## Task:
The required result is a copy of each line below in which "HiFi" appears.

BEGIN Data provided

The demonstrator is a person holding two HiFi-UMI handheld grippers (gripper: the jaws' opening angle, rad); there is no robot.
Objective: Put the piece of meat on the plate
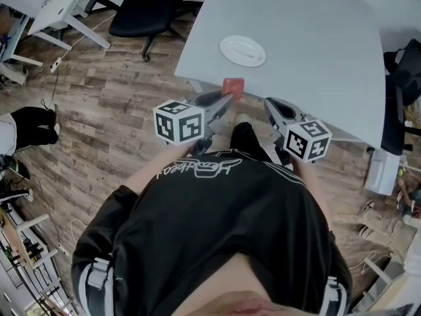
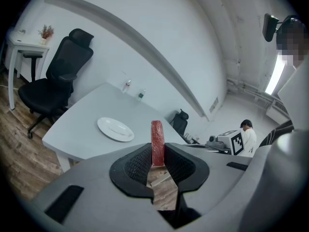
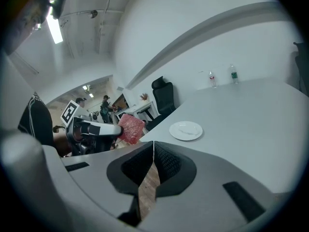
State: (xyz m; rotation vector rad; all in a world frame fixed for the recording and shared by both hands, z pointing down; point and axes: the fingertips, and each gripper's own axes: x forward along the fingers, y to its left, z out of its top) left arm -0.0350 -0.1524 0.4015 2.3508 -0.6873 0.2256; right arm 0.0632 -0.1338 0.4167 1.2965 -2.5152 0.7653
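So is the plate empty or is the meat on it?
Empty. The plate sits bare on the table; the left gripper holds the meat.

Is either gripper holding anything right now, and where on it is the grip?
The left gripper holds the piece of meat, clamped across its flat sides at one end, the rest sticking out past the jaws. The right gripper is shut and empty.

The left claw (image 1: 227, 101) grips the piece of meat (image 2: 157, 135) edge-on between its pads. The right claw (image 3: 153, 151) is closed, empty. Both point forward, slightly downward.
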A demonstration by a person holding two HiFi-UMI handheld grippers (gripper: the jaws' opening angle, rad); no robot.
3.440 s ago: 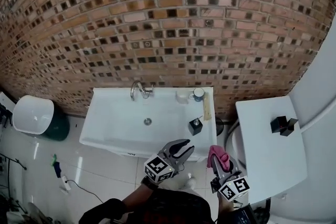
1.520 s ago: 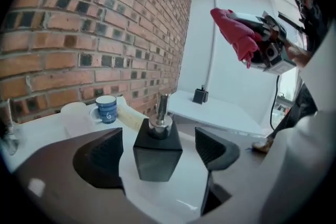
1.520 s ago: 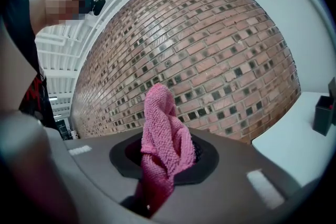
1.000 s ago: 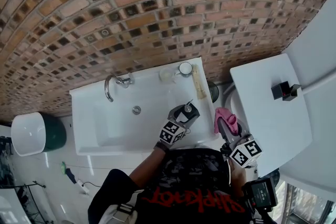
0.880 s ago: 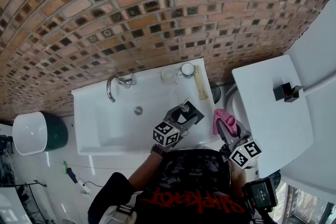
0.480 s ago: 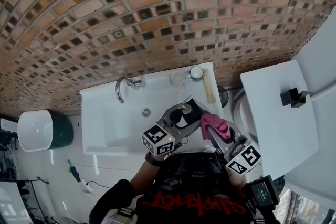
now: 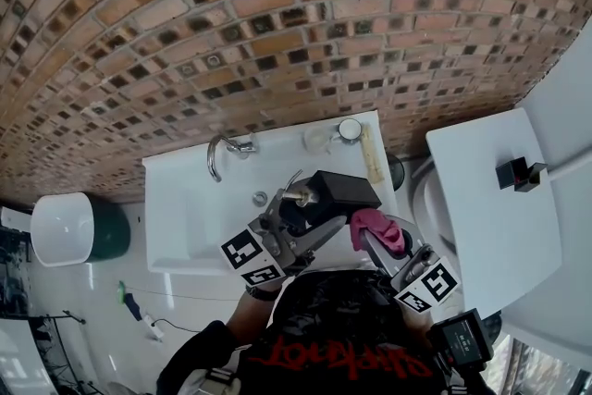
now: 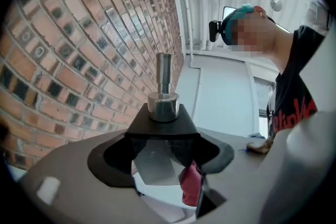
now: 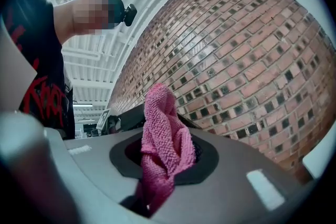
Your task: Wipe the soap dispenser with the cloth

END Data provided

## Answer box:
The demonstrator is a person holding two HiFi-UMI handheld grippers (gripper: the jaws' opening angle, rad); there is no robot.
A demonstration by a person holding two HiFi-UMI handheld grippers (gripper: the jaws' opening angle, rad); no robot.

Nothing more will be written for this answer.